> _THE DATA_
-------------------------

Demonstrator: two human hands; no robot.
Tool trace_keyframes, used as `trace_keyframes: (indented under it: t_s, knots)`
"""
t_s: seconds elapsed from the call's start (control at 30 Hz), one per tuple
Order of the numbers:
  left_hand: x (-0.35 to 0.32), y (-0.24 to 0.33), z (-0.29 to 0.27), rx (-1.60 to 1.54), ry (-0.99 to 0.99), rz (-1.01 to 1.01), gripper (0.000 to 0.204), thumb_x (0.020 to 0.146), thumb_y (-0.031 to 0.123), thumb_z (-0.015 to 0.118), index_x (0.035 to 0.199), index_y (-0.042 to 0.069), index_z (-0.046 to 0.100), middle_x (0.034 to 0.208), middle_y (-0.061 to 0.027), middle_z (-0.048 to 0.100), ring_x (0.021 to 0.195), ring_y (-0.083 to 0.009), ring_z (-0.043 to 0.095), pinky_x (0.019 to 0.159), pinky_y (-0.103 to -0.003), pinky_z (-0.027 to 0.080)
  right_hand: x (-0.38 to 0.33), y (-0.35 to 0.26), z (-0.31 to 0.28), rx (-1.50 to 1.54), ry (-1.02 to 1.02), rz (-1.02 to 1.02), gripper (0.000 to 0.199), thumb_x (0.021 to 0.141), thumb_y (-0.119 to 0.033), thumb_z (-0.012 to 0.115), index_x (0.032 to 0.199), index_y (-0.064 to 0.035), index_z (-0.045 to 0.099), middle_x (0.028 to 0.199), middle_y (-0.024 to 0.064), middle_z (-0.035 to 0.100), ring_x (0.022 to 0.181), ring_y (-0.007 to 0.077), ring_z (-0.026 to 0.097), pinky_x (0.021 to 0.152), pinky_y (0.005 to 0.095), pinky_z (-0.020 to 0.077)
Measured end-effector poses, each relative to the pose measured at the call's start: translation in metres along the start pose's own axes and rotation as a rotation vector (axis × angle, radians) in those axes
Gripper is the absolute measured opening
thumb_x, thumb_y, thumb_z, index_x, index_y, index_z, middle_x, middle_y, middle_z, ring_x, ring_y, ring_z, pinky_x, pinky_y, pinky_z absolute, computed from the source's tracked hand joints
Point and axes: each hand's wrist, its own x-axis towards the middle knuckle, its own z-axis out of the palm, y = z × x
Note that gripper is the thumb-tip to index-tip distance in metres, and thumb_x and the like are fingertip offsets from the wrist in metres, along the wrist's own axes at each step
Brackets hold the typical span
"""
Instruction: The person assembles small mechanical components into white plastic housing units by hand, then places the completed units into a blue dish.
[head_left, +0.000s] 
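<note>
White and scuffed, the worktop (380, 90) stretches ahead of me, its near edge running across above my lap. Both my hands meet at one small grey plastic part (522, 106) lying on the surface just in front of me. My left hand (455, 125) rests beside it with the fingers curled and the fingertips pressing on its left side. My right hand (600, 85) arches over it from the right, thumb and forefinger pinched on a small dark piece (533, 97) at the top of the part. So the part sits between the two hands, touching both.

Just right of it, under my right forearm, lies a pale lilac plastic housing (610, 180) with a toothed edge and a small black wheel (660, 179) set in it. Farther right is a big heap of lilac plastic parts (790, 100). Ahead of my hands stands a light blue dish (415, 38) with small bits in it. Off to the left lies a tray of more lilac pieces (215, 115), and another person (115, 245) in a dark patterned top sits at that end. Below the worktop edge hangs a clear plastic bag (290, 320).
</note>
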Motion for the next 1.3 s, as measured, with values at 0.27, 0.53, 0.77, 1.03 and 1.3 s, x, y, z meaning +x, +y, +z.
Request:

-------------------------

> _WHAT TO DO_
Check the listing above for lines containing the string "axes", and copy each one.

> _RESULT OF THIS EXERCISE_
Measured end-effector poses, each relative to the pose measured at the call's start: translation in metres along the start pose's own axes and rotation as a rotation vector (axis × angle, radians) in those axes
Point and axes: each hand's wrist, its own x-axis towards the middle knuckle, its own z-axis out of the palm, y = z × x
Note that gripper is the thumb-tip to index-tip distance in metres, and thumb_x and the like are fingertip offsets from the wrist in metres, along the wrist's own axes at each step

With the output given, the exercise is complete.